« J’espère que les problèmes sont derrière nous », souffle une mère de famille en découvrant la nouvelle école de ses enfants à Marseille. Dans la deuxième ville de France, l’immense chantier de rénovation des établissements scolaires avance malgré les critiques et les échéances électorales.
La joie est palpable chez les parents et élèves à l’inauguration du groupe scolaire Bouge, dans les quartiers Nord. « C’est trop beau ! », s’exclame Faïka, 4 ans, avant de s’élancer dans le toboggan tubulaire qui mène directement à sa classe, lors d’une rentrée organisée sur deux jours pour finaliser l’installation.
Les préfabriqués provisoires de Malpassé (13e arrondissement) ont laissé place à des jardinets, des murs en bois ajouré, des ombrières et un toit-terrasse biosourcé.
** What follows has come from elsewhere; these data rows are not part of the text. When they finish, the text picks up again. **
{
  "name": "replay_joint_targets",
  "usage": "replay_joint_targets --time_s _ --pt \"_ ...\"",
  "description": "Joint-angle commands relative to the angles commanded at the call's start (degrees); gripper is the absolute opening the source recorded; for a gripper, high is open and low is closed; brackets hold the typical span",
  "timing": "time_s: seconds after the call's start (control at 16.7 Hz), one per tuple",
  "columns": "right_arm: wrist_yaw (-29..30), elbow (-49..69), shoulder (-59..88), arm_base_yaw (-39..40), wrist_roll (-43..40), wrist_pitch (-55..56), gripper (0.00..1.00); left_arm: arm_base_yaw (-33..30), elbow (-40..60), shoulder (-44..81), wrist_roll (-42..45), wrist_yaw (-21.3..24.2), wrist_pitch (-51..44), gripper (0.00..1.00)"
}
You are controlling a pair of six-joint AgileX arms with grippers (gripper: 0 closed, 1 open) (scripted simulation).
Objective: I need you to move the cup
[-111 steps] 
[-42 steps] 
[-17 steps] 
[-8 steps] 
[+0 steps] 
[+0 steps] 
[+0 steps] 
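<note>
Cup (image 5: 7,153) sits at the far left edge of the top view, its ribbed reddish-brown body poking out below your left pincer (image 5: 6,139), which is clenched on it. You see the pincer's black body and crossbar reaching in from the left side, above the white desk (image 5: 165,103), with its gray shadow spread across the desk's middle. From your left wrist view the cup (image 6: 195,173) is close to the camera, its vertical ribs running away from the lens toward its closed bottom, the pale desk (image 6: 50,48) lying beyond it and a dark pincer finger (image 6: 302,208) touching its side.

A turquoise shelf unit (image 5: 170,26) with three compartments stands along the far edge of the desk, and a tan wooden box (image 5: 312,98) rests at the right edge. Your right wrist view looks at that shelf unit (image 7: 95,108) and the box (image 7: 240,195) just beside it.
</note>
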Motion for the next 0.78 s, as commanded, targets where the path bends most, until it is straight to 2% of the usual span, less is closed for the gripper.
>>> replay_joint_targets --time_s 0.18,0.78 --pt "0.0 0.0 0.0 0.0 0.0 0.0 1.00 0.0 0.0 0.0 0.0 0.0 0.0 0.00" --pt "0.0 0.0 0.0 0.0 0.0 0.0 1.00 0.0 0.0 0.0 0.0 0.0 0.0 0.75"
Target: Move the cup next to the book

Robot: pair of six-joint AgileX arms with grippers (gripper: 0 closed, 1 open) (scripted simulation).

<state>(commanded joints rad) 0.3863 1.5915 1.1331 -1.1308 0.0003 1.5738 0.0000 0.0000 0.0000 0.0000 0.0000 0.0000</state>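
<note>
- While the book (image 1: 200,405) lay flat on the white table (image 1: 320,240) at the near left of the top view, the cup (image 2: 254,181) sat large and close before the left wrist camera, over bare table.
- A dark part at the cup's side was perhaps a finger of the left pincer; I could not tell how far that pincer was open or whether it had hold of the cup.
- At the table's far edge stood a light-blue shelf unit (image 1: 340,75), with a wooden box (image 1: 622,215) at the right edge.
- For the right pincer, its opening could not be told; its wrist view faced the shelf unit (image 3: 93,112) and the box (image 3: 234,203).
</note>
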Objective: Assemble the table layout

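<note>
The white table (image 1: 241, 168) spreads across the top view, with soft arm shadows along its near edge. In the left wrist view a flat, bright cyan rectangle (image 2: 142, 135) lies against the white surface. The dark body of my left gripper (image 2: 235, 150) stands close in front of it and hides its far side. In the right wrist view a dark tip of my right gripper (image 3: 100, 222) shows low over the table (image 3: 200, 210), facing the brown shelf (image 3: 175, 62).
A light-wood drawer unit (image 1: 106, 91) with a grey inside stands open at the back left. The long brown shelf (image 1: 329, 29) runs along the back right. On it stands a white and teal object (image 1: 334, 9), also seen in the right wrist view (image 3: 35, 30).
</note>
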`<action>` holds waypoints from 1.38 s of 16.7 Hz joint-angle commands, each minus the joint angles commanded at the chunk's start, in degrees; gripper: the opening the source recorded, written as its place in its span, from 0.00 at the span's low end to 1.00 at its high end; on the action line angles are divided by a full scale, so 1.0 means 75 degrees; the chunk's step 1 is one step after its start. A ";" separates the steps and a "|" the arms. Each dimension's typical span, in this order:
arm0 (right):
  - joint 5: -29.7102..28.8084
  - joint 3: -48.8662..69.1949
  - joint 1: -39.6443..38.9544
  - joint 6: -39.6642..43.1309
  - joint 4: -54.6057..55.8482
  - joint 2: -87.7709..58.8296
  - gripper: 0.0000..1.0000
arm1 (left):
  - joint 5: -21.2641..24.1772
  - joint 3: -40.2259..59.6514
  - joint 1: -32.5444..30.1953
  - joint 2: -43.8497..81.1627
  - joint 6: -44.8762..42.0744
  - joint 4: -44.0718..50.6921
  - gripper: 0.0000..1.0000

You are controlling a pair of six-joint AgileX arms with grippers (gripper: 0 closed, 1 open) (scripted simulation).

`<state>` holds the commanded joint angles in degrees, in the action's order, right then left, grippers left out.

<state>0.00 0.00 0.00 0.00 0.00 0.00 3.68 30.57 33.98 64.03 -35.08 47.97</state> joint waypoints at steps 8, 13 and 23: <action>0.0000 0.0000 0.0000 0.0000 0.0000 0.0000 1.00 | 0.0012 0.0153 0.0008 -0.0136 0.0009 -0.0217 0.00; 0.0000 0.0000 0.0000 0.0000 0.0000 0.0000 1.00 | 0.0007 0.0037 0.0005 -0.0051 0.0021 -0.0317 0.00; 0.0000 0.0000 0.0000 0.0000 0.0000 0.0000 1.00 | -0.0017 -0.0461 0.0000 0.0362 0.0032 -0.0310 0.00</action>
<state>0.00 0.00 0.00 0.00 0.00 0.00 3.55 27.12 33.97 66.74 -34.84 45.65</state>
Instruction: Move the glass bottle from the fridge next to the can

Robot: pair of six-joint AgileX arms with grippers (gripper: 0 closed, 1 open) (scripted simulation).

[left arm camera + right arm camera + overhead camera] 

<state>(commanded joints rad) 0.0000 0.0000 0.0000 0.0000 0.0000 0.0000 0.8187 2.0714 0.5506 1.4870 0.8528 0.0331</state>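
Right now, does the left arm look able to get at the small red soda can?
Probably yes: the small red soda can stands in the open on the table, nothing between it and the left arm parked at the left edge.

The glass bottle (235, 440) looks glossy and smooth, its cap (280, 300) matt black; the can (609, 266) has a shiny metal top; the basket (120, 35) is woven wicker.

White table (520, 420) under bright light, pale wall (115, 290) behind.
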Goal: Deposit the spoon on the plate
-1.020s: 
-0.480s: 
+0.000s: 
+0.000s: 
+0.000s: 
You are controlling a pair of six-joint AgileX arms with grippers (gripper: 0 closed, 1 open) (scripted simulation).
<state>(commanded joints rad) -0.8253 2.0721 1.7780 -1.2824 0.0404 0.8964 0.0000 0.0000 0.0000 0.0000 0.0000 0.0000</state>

Coût de la reconstruction : 16 millions d’euros, symbole d’un nouveau souffle pour une école longtemps associée au délabrement du parc scolaire marseillais.
Un plan massif lancé après la visite de Macron
Infiltrations, chaleur insupportable l’été, froid glacial l’hiver, murs fissurés et gymnase condamné pour des raisons de sécurité faisaient partie du quotidien de l’établissement. En 2021, Emmanuel Macron y avait effectué sa rentrée en promettant de « faire le maximum » pour combler le retard historique de Marseille en matière d’équipements scolaires.
C’est dans la foulée que le plan « Marseille en grand » a vu le jour, avec deux priorités : moderniser le parc scolaire et développer les transports en commun dans une ville de 900.000 habitants qui ne compte que deux lignes de métro. Une enveloppe de 1,5 milliard d’euros, dont 400 millions apportés par l’État, a été prévue pour réhabiliter ou reconstruire 188 écoles sur 470 en dix ans. Pour mettre en œuvre ce chantier inédit, une société publique des écoles marseillaises (SPEM) a été créée, une première en France.
Des chiffres contestés par l’opposition
Depuis, « 27 écoles » ont été livrées, une « prouesse » selon le maire Benoît Payan, qui a fait de ce programme une priorité de son mandat. La municipalité assure que « 95 écoles seront soit livrées, soit en chantier, soit les contrats auront été signés » d’ici mars 2026.
Mais l’opposition de droite conteste ces chiffres jugés « farfelus ». Pour Romain Simmarano, proche de Renaud Muselier, le bilan est « mensonger ». Selon son propre décompte, « 16 écoles au mieux seront construites ou rénovées sur la fin de mandat », en excluant celles lancées sous la précédente municipalité.
Un autre opposant ironise : M. Payan choisirait « ses écoles en fonction de la carte électorale », à l’approche des municipales de 2026.
Critiques persistantes
Le Collectif des écoles de Marseille a dénoncé « la com’ outrancière de la mairie », en diffusant des photos d’une école provisoire inondée par les intempéries, ce qui a contraint les autorités à repousser la rentrée de certains élèves.
En 2024, la Cour des comptes avait déjà émis un rapport sévère sur le plan « Marseille en grand ». Concernant les écoles, elle regrettait l’absence de « mesure spécifique visant à répondre aux causes de l’échec scolaire », pointant une ville fracturée entre quartiers riches au Sud et quartiers parmi les plus pauvres d’Europe au Nord.
Des élus qui défendent leur bilan
« Ceux qui disent qu’on gère mal n’ont rien fait pendant 25 ans », rétorque l’élu Pierre-Marie Ganozzi. Il rappelle qu’à Marseille, le budget annuel consacré aux écoles est passé « de moins de 10 millions d’euros à 40 millions ».
« Là où nos écoles avaient 20 ans de retard, elles auront aujourd’hui 20 ans d’avance aussi bien en termes de confort thermique, d’équipements, d’outils pédagogiques. Marseille sera montrée en exemple », prophétise-t-il, lui-même enseignant d’histoire-géographie.